Problem details:
The entries are given below. Output each one unchanged.

Source data:
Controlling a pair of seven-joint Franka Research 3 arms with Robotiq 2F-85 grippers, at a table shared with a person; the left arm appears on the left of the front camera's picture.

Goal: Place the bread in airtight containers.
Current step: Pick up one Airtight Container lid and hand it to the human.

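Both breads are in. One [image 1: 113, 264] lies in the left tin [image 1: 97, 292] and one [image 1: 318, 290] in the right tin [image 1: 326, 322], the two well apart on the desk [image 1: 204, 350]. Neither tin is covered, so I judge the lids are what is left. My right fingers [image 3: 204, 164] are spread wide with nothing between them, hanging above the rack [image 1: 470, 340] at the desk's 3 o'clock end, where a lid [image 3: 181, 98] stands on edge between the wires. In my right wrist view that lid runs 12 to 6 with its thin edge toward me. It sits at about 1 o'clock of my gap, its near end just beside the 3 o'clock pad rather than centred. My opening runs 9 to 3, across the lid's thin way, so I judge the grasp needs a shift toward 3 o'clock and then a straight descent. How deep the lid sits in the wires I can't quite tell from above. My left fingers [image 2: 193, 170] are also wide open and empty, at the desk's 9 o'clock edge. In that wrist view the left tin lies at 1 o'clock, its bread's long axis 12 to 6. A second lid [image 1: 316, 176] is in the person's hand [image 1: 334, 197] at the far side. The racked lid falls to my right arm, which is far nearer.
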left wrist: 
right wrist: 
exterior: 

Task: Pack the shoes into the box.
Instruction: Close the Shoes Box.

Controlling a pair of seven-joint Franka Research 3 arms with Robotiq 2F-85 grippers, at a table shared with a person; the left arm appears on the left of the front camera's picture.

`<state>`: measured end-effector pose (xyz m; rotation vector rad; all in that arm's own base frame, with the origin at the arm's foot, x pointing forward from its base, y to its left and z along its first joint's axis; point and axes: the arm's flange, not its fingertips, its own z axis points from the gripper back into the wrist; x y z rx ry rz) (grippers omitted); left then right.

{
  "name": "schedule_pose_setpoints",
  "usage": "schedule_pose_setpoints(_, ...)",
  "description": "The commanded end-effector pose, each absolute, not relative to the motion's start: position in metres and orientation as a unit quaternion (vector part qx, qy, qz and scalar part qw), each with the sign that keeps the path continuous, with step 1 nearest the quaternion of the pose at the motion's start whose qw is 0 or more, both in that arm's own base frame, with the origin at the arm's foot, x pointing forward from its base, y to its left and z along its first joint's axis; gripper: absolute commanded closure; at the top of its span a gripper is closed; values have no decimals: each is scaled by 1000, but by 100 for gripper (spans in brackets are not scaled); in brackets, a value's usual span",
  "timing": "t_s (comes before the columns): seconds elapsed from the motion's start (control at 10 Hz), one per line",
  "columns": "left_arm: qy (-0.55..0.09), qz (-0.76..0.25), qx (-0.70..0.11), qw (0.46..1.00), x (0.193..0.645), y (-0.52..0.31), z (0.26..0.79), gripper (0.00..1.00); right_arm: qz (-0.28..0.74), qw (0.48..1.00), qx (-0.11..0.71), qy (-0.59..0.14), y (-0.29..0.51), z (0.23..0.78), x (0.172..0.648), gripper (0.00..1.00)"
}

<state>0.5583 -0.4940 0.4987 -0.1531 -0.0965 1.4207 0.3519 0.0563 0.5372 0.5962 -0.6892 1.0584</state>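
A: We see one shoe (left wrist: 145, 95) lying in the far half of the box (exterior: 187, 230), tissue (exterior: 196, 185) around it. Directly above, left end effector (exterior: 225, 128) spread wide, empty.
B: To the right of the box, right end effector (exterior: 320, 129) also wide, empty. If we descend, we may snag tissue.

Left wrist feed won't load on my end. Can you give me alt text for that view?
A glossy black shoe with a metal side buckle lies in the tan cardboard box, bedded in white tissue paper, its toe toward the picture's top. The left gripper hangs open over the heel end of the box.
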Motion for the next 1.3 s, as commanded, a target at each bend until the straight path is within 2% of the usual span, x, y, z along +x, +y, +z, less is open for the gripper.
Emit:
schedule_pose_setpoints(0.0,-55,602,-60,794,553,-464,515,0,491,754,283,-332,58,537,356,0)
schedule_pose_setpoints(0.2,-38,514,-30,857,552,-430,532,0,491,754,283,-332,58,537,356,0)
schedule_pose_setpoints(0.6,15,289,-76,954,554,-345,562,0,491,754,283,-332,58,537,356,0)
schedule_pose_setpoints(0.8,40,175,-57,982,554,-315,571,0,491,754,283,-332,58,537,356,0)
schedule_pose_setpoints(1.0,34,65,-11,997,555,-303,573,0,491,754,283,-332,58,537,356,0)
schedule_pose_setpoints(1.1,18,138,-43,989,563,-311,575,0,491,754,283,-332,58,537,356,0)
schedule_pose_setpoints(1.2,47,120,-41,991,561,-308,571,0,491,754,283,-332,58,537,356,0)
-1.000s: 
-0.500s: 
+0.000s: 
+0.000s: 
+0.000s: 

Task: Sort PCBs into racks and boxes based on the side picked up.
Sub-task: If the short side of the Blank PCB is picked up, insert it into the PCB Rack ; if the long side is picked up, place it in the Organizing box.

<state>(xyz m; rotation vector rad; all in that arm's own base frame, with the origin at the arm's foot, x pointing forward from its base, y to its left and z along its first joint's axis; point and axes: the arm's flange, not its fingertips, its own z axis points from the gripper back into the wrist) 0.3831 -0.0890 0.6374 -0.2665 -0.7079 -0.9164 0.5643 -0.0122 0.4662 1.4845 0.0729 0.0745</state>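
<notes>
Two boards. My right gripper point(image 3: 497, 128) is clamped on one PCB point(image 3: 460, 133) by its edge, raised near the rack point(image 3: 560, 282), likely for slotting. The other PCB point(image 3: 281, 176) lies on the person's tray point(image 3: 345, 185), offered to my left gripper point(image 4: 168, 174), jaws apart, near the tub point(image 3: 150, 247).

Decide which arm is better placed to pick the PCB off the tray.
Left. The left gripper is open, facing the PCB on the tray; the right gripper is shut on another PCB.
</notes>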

Answer below:
Controlling a pair of seven-joint Franka Research 3 arms with Robotiq 2F-85 grippers, at a table shared with a person; the left arm appears on the left of the front camera's picture.

Goal: Place the bread in airtight containers.
Current step: Pick up one Airtight Container lid and hand it to the human.

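Both breads are in. One [image 1: 113, 264] lies in the left tin [image 1: 97, 292] and one [image 1: 318, 290] in the right tin [image 1: 326, 322], the two well apart on the desk [image 1: 204, 350]. Neither tin is covered, so I judge the lids are what is left. My right fingers [image 3: 204, 164] are spread wide with nothing between them, hanging above the rack [image 1: 470, 340] at the desk's 3 o'clock end, where a lid [image 3: 181, 98] stands on edge between the wires. In my right wrist view that lid runs 12 to 6 with its thin edge toward me. It sits at about 1 o'clock of my gap, its near end just beside the 3 o'clock pad rather than centred. My opening runs 9 to 3, across the lid's thin way, so I judge the grasp needs a shift toward 3 o'clock and then a straight descent. How deep the lid sits in the wires I can't quite tell from above. My left fingers [image 2: 193, 170] are also wide open and empty, at the desk's 9 o'clock edge. In that wrist view the left tin lies at 1 o'clock, its bread's long axis 12 to 6. A second lid [image 1: 316, 176] is in the person's hand [image 1: 334, 197] at the far side. The racked lid falls to my right arm, which is far nearer.
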left wrist: 
right wrist: 
exterior: 

Task: Pack the shoes into the box.
Instruction: Close the Shoes Box.

Controlling a pair of seven-joint Franka Research 3 arms with Robotiq 2F-85 grippers, at a table shared with a person; the left arm appears on the left of the front camera's picture.

`<state>`: measured end-effector pose (xyz m; rotation vector rad; all in that arm's own base frame, with the origin at the arm's foot, x pointing forward from its base, y to its left and z along its first joint's axis; point and axes: the arm's flange, not its fingertips, its own z axis points from the gripper back into the wrist; x y z rx ry rz) (grippers omitted); left then right.

{
  "name": "schedule_pose_setpoints",
  "usage": "schedule_pose_setpoints(_, ...)",
  "description": "The commanded end-effector pose, each absolute, not relative to the motion's start: position in metres and orientation as a unit quaternion (vector part qx, qy, qz and scalar part qw), each with the sign that keeps the path continuous, with step 1 nearest the quaternion of the pose at the motion's start whose qw is 0 or more, both in that arm's own base frame, with the origin at the arm's foot, x pointing forward from its base, y to its left and z along its first joint's axis; gripper: absolute commanded closure; at the top of its span a gripper is closed; values have no decimals: each is scaled by 1000, but by 100 for gripper (spans in brackets are not scaled); in brackets, a value's usual span",
  "timing": "t_s (comes before the columns): seconds elapsed from the motion's start (control at 10 Hz), one per line",
  "columns": "left_arm: qy (-0.55..0.09), qz (-0.76..0.25), qx (-0.70..0.11), qw (0.46..1.00), x (0.193..0.645), y (-0.52..0.31), z (0.26..0.79), gripper (0.00..1.00); right_arm: qz (-0.28..0.74), qw (0.48..1.00), qx (-0.11..0.71), qy (-0.59..0.14), y (-0.29..0.51), z (0.23..0.78), x (0.172..0.648), gripper (0.00..1.00)"
}

<state>0.5583 -0.4940 0.4987 -0.1531 -0.0965 1.4207 0.3519 0.0563 0.5372 0.5962 -0.6892 1.0584</state>
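A: We see one shoe (left wrist: 145, 95) lying in the far half of the box (exterior: 187, 230), tissue (exterior: 196, 185) around it. Directly above, left end effector (exterior: 225, 128) spread wide, empty.
B: To the right of the box, right end effector (exterior: 320, 129) also wide, empty. If we descend, we may snag tissue.

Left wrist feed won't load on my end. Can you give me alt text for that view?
A glossy black shoe with a metal side buckle lies in the tan cardboard box, bedded in white tissue paper, its toe toward the picture's top. The left gripper hangs open over the heel end of the box.
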Motion for the next 1.3 s, as commanded, a target at each bend until the straight path is within 2% of the usual span, x, y, z along +x, +y, +z, less is open for the gripper.
Emit:
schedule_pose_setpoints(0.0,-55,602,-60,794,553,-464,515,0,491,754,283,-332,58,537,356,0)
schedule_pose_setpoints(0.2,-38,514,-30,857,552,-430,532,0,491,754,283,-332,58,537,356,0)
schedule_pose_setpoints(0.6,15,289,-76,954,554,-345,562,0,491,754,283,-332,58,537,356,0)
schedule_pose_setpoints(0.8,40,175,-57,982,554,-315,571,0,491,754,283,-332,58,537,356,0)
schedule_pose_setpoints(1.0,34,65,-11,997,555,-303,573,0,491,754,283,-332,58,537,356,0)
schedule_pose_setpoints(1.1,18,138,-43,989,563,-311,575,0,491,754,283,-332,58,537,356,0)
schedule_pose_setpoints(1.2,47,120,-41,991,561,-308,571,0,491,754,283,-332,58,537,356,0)
-1.000s: 
-0.500s: 
+0.000s: 
+0.000s: 
+0.000s: 

Task: Sort PCBs into racks and boxes based on the side picked up.
Sub-task: If the short side of the Blank PCB is picked up, insert it into the PCB Rack ; if the long side is picked up, place it in the Organizing box.

<state>(xyz m; rotation vector rad; all in that arm's own base frame, with the origin at the arm's foot, x pointing forward from its base, y to its left and z along its first joint's axis; point and axes: the arm's flange, not its fingertips, its own z axis points from the gripper back into the wrist) 0.3831 -0.0890 0.6374 -0.2665 -0.7079 -0.9164 0.5643 -0.0122 0.4662 1.4845 0.0729 0.0745</state>
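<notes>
Two boards. My right gripper point(image 3: 497, 128) is clamped on one PCB point(image 3: 460, 133) by its edge, raised near the rack point(image 3: 560, 282), likely for slotting. The other PCB point(image 3: 281, 176) lies on the person's tray point(image 3: 345, 185), offered to my left gripper point(image 4: 168, 174), jaws apart, near the tub point(image 3: 150, 247).

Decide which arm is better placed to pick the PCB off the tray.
Left. The left gripper is open, facing the PCB on the tray; the right gripper is shut on another PCB.
</notes>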

With this, the answer is finished.